- **YOUR ASSIGNMENT**:
Find the lines in the listing below that include the word "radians", and report how many there are, with nothing more.

- **DATA TO USE**:
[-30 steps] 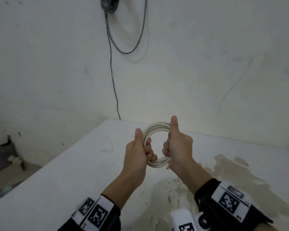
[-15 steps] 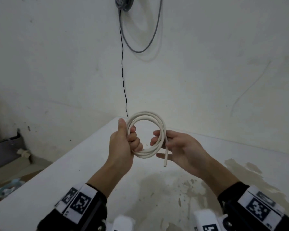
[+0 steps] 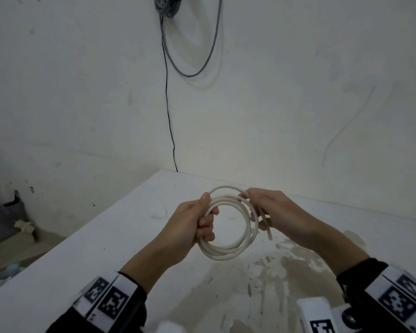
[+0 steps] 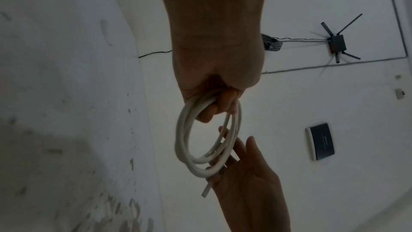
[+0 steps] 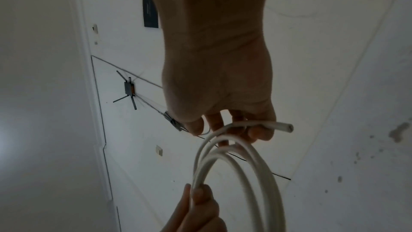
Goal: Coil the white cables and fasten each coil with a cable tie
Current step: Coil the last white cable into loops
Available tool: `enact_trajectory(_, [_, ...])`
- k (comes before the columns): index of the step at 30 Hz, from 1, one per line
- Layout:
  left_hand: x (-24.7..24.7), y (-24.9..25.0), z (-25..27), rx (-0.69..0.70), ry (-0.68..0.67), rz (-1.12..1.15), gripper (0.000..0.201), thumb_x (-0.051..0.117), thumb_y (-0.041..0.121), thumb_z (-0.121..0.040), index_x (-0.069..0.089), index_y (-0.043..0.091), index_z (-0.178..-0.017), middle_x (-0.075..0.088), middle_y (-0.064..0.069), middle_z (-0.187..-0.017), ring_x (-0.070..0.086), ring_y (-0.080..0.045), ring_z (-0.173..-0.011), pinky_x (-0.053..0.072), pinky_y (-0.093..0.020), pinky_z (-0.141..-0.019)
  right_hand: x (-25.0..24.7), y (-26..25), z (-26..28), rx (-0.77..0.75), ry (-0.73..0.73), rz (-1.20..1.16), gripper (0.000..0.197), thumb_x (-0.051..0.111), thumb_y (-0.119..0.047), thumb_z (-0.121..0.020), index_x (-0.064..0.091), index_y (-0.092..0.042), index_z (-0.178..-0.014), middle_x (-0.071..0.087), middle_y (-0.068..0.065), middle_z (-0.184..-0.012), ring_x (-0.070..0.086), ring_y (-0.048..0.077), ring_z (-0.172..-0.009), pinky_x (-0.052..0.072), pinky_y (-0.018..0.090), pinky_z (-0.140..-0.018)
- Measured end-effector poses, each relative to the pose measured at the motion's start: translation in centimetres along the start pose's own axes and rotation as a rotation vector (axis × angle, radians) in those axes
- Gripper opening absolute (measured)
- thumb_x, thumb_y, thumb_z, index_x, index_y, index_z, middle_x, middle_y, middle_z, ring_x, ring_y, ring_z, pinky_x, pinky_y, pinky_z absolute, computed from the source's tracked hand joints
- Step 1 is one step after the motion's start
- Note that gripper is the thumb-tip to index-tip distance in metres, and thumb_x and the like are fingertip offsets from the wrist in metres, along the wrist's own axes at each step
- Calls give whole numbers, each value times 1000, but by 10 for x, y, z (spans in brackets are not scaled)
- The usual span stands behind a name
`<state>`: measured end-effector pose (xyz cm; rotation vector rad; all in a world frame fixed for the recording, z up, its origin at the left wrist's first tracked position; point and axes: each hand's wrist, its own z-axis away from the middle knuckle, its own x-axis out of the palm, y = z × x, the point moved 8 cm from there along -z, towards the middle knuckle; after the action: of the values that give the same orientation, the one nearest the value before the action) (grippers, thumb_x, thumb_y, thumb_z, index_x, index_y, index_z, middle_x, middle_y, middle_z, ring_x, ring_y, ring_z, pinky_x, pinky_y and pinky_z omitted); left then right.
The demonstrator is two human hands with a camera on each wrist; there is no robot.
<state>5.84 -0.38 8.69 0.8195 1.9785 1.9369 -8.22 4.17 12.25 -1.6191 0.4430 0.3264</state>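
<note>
A white cable coil (image 3: 226,254) of several loops hangs in the air above the white table (image 3: 106,248). My left hand (image 3: 208,217) grips its left side, fingers curled through the ring and thumb on top. On the coil's right side my right hand (image 3: 252,210) holds the loops and the loose cable end (image 3: 269,234), which sticks out below the fingers. The left wrist view shows the left hand (image 4: 214,105) clasping the coil (image 4: 180,140), with the right hand (image 4: 234,147) under it. The right wrist view shows the right hand (image 5: 223,126) curled round the cut end (image 5: 287,127). I see no cable tie.
The table has brown stains (image 3: 298,265) near me and ends at the wall. Its left edge drops to a cluttered floor (image 3: 10,224). A black wire (image 3: 169,116) and a grey cable loop (image 3: 197,56) hang on the wall, with a router (image 4: 336,43) and a dark flat box (image 4: 321,141).
The coil has turned from nearly edge-on to face-up and now looks wider. My right hand slid from a thumb-up grip to the coil's right side by the loose end. The left hand's grip held.
</note>
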Motion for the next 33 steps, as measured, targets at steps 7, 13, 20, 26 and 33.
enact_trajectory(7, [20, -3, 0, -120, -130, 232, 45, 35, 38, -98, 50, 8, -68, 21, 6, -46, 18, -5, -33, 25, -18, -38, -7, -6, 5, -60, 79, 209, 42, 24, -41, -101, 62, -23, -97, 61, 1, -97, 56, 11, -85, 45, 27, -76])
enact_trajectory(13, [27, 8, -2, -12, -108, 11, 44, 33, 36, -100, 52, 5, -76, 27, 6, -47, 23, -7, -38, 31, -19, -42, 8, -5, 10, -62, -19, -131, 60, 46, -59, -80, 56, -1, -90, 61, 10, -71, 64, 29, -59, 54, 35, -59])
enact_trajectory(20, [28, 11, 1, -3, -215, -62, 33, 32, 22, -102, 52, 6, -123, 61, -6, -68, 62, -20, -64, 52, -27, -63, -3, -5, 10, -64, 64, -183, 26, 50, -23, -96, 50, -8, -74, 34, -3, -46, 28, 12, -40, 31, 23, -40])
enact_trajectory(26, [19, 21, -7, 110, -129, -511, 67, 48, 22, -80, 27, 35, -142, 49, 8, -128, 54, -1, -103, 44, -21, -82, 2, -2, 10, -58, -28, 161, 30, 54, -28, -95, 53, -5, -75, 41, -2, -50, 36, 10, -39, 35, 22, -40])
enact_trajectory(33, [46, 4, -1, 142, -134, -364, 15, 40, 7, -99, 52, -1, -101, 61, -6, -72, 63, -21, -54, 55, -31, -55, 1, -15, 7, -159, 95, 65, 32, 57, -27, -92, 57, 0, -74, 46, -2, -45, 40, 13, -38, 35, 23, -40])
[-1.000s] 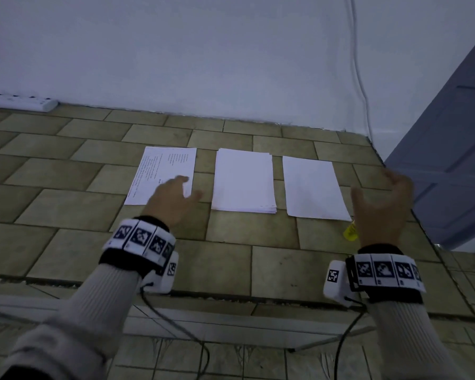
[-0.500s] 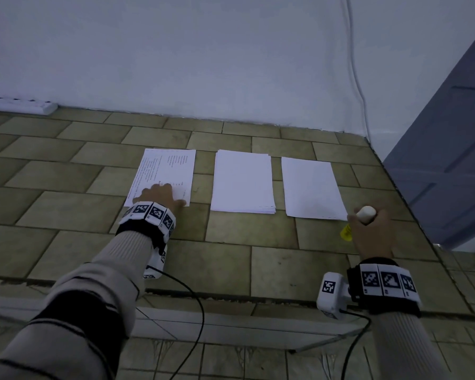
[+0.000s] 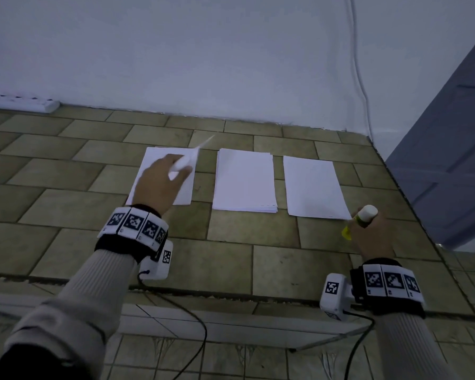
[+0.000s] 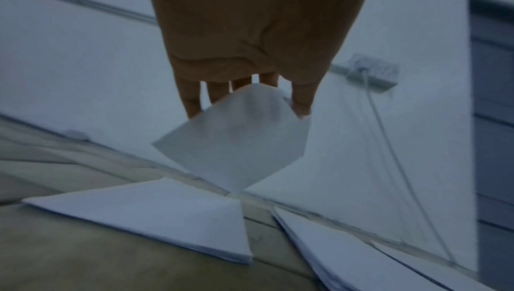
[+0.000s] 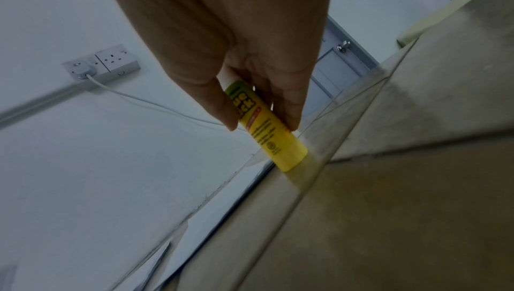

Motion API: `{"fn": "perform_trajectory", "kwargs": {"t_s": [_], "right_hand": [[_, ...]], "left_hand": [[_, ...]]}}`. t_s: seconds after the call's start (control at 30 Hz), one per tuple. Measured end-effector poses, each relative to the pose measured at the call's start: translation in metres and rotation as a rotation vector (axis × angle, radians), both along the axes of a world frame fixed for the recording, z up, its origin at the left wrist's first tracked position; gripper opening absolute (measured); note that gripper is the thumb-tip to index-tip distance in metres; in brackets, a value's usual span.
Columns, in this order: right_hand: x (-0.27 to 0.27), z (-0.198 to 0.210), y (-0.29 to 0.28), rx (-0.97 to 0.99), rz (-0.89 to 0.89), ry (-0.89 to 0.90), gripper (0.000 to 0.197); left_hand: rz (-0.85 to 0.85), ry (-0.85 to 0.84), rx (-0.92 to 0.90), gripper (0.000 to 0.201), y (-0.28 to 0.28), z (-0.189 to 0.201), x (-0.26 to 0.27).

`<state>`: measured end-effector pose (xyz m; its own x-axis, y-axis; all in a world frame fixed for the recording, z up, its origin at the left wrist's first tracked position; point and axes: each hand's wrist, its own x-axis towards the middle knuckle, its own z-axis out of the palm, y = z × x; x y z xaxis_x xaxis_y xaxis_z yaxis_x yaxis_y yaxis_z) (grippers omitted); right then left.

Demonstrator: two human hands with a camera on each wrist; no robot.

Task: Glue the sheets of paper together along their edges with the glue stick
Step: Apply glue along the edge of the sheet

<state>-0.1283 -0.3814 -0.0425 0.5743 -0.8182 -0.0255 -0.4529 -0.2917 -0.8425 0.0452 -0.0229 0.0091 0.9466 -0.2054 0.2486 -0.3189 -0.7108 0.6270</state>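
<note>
Your left hand (image 3: 159, 185) pinches one sheet (image 4: 236, 141) by a corner, lifted off the left pile (image 3: 184, 193); it's light and floppy, so expect it to sag and flutter. Support it near an edge. Your right hand (image 3: 373, 237) wraps the glue stick (image 5: 264, 128), its yellow end on the bench (image 3: 272, 259) by the right pile (image 3: 313, 187). The stick is rigid; grip mid-barrel. Whether the cap is off is hard to tell, and the lifted sheet is blurred.
</note>
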Motion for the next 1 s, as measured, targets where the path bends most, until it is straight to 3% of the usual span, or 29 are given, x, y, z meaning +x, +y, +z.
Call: {"fn": "perform_trajectory", "kwargs": {"t_s": [0.1, 0.27, 0.4, 0.53, 0.63, 0.73, 0.87, 0.93, 1.0], "right_hand": [[0.000, 0.001, -0.001, -0.005, 0.028, 0.013, 0.036], [0.001, 0.003, 0.001, -0.052, 0.100, 0.051, 0.038], [-0.002, 0.008, 0.003, -0.042, 0.180, 0.075, 0.040], [-0.002, 0.012, 0.005, -0.059, 0.270, 0.120, 0.042], [0.001, 0.020, 0.014, 0.034, 0.304, 0.095, 0.050], [0.002, 0.031, 0.029, 0.066, 0.387, 0.040, 0.038], [0.002, 0.041, 0.049, 0.075, 0.515, -0.026, 0.024], [0.004, 0.042, 0.059, 0.130, 0.561, -0.051, 0.022], [0.006, 0.042, 0.070, 0.202, 0.602, -0.071, 0.023]], "left_hand": [[-0.301, 0.088, -0.049, 0.038, -0.011, 0.001, -0.029], [-0.632, 0.149, 0.207, 0.048, -0.019, -0.027, -0.067], [-0.796, 0.064, 0.459, 0.063, -0.015, -0.056, -0.082], [-0.880, -0.025, 0.566, 0.061, -0.010, -0.066, -0.086], [-0.889, -0.045, 0.611, 0.053, -0.011, -0.063, -0.087], [-0.872, 0.047, 0.627, 0.052, -0.011, -0.058, -0.089], [-0.626, 0.095, 0.746, 0.092, -0.017, -0.049, -0.100], [-0.456, 0.115, 0.809, 0.101, -0.021, -0.050, -0.103], [-0.390, 0.153, 0.856, 0.104, -0.024, -0.054, -0.106]]}}
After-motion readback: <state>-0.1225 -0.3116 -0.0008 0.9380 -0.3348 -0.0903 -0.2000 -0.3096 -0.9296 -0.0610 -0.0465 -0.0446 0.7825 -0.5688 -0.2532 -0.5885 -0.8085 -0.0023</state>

- **ANSWER SPACE**:
2